ASSIGNED TASK:
Whenever a line below holds the word "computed", copy that line.

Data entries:
************
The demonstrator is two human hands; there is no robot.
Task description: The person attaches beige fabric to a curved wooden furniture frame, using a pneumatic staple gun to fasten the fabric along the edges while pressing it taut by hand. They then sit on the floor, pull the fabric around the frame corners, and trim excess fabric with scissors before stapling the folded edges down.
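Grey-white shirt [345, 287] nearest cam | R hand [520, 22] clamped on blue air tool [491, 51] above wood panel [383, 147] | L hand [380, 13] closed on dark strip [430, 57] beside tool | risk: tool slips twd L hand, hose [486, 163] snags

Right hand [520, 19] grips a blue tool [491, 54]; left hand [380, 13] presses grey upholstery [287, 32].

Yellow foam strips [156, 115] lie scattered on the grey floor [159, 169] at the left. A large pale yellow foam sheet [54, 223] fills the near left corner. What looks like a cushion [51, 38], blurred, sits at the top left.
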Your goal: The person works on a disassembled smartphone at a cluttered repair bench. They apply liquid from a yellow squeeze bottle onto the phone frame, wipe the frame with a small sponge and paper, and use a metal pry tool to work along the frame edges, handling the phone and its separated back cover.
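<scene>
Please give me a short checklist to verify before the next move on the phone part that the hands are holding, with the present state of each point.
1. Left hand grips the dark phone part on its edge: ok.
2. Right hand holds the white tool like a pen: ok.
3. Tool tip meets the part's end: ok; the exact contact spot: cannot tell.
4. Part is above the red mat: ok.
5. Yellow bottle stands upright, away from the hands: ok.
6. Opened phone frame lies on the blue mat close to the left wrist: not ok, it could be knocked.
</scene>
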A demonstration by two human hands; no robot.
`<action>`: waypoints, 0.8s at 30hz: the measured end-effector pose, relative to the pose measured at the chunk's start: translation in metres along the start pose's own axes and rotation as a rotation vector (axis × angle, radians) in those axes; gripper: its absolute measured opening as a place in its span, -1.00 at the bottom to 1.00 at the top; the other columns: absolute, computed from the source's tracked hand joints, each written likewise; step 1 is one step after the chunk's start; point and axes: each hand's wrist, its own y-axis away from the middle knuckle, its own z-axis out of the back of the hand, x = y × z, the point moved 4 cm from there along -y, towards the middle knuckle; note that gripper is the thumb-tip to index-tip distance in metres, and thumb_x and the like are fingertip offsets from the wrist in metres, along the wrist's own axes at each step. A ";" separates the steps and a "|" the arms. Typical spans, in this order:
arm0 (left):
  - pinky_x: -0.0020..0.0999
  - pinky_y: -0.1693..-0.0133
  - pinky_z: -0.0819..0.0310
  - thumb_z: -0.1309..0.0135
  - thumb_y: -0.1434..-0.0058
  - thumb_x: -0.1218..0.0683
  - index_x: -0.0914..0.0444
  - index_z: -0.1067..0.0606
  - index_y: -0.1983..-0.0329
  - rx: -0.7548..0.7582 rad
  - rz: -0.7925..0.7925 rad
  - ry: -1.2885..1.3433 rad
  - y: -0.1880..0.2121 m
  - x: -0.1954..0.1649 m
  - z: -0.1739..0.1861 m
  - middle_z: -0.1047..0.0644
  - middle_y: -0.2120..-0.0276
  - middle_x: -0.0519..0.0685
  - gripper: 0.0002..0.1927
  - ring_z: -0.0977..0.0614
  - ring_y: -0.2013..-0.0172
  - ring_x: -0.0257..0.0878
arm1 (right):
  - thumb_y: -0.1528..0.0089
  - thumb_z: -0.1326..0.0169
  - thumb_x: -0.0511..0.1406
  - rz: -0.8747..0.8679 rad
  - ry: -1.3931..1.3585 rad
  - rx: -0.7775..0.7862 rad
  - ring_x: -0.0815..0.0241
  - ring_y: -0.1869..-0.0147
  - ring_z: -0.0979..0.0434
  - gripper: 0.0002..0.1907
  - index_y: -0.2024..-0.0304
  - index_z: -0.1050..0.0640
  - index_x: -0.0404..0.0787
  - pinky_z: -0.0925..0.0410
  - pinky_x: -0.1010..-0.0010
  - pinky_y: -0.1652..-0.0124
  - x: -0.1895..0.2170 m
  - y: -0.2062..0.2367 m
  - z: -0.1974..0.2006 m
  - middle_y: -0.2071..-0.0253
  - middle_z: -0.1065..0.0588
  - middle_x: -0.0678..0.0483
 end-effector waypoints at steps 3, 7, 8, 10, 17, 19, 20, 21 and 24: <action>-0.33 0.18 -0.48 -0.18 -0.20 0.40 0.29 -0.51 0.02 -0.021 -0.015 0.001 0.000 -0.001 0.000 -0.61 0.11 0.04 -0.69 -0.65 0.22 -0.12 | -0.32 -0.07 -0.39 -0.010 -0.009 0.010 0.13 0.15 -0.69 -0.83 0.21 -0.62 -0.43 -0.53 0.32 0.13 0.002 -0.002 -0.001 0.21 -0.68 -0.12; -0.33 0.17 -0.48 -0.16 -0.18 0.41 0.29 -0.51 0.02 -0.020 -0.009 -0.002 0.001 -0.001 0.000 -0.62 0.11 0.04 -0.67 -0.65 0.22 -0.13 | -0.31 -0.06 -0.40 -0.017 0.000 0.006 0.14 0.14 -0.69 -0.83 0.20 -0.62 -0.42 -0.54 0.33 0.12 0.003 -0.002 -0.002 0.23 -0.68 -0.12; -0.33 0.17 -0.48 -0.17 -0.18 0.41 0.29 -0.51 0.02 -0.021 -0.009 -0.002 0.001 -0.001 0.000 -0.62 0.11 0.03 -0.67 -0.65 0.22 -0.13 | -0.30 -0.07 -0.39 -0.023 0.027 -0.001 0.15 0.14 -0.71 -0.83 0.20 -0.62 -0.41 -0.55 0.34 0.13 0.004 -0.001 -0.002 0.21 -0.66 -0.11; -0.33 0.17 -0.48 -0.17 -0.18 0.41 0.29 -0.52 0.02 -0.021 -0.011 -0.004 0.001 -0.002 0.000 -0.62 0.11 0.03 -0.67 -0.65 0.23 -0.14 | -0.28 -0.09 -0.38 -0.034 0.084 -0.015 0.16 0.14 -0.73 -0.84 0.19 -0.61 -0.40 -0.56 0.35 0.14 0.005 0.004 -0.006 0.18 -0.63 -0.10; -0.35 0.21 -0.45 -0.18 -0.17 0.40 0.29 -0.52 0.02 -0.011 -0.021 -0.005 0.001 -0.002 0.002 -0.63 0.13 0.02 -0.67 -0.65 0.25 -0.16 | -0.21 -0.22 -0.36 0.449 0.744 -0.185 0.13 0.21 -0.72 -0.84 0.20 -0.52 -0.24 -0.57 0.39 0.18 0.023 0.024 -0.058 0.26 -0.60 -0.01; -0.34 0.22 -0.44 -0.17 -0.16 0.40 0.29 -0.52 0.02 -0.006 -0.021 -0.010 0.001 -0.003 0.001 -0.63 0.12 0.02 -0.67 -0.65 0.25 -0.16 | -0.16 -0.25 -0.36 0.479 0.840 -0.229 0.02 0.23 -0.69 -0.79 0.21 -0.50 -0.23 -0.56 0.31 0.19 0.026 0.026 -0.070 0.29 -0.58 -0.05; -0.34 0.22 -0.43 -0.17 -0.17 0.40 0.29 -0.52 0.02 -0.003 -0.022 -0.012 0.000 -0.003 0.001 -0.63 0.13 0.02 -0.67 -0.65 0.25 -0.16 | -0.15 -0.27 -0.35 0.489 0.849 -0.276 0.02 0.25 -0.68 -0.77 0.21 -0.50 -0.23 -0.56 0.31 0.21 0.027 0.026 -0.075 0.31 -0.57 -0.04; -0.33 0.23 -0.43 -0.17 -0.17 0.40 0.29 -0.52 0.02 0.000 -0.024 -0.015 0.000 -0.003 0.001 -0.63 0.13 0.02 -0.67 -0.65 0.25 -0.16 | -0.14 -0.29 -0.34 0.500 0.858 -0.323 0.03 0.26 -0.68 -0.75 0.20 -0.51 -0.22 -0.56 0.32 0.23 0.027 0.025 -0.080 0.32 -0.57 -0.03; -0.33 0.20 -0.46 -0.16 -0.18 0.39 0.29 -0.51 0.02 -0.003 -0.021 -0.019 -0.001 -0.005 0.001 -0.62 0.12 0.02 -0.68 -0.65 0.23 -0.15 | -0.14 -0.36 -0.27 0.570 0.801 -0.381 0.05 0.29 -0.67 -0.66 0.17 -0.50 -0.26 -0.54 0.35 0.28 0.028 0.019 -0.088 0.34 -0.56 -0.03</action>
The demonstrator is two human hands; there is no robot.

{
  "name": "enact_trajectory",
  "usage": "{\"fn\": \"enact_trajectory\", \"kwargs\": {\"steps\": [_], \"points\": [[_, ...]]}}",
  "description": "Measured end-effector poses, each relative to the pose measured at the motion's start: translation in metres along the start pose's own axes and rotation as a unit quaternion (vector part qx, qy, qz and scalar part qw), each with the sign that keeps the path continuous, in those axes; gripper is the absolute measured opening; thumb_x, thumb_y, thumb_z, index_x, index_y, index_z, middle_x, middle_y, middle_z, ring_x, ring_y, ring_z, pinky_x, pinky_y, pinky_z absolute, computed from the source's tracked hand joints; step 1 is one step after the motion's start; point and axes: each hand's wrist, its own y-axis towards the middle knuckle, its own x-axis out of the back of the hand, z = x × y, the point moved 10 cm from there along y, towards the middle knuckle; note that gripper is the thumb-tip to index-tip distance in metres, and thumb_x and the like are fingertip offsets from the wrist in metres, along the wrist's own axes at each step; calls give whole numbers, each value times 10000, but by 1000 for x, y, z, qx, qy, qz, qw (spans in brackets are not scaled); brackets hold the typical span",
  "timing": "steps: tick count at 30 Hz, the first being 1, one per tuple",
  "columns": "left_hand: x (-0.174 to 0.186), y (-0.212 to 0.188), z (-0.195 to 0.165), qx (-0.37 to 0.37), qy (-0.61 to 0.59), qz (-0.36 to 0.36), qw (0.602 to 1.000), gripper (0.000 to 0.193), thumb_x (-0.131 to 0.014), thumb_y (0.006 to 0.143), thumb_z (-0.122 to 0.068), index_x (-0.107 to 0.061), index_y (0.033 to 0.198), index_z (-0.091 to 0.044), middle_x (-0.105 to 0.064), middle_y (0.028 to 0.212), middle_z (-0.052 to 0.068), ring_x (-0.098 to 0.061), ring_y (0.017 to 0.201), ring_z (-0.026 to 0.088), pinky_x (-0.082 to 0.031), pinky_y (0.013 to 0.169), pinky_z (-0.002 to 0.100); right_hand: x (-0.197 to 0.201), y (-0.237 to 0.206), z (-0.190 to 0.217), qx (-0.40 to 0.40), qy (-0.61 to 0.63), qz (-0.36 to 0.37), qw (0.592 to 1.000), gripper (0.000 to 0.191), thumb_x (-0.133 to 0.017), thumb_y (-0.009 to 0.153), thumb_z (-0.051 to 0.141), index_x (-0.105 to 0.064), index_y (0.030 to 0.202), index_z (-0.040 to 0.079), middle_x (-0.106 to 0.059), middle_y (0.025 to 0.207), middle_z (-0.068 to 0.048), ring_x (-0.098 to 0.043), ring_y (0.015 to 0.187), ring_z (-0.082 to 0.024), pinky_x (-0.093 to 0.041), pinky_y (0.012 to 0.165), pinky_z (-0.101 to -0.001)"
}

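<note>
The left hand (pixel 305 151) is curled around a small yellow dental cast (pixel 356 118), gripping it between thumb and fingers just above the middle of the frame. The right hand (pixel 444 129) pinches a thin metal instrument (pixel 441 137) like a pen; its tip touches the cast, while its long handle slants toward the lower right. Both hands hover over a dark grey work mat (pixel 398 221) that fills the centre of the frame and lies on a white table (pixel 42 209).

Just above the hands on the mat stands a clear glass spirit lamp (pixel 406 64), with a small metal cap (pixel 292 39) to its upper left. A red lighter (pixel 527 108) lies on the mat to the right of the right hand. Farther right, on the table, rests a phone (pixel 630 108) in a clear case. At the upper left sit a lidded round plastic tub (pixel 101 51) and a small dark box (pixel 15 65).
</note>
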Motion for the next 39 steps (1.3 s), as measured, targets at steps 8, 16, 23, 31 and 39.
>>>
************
ANSWER SECTION:
`<action>`: waypoints, 0.8s at 30hz: the measured end-effector pose, relative to the pose measured at the chunk's start: translation in metres along the start pose's own axes and rotation as a rotation vector (axis × angle, radians) in those axes; gripper: its absolute measured opening as a place in its span, -1.00 at the bottom to 1.00 at the top; the other columns: absolute, computed from the source's tracked hand joints, each written likewise; step 1 is one step after the chunk's start; point and axes: each hand's wrist, its own y-axis away from the middle knuckle, its own z-axis out of the back of the hand, x = y × z, the point moved 4 cm from there along -y, towards the middle knuckle; note that gripper is the thumb-tip to index-tip distance in metres, and thumb_x and the like are fingertip offsets from the wrist in metres, along the wrist's own axes at each step. A ";" separates the steps and a "|" the arms. Typical spans, in this order:
  "description": "Measured end-effector poses, each relative to the pose measured at the motion's start: translation in metres along the start pose's own axes and rotation as a unit quaternion (vector part qx, qy, qz and scalar part qw), each with the sign that keeps the path continuous, in those axes; gripper is the absolute measured opening; thumb_x, thumb_y, thumb_z, index_x, index_y, index_z, middle_x, middle_y, middle_z, ring_x, ring_y, ring_z, pinky_x, pinky_y, pinky_z absolute, computed from the source's tracked hand joints; step 1 is one step after the motion's start; point and axes: each hand's wrist, its own y-axis towards the middle knuckle, its own x-axis out of the back of the hand, z = x × y, the point moved 10 cm from there along y, towards the middle knuckle; note that gripper is the thumb-tip to index-tip distance in metres, and thumb_x and the like are fingertip offsets from the wrist in metres, along the wrist's own axes at each step; calls give whole numbers, each value times 10000, but by 1000 for x, y, z, qx, qy, qz, qw (spans in brackets are not scaled); brackets hold the typical span",

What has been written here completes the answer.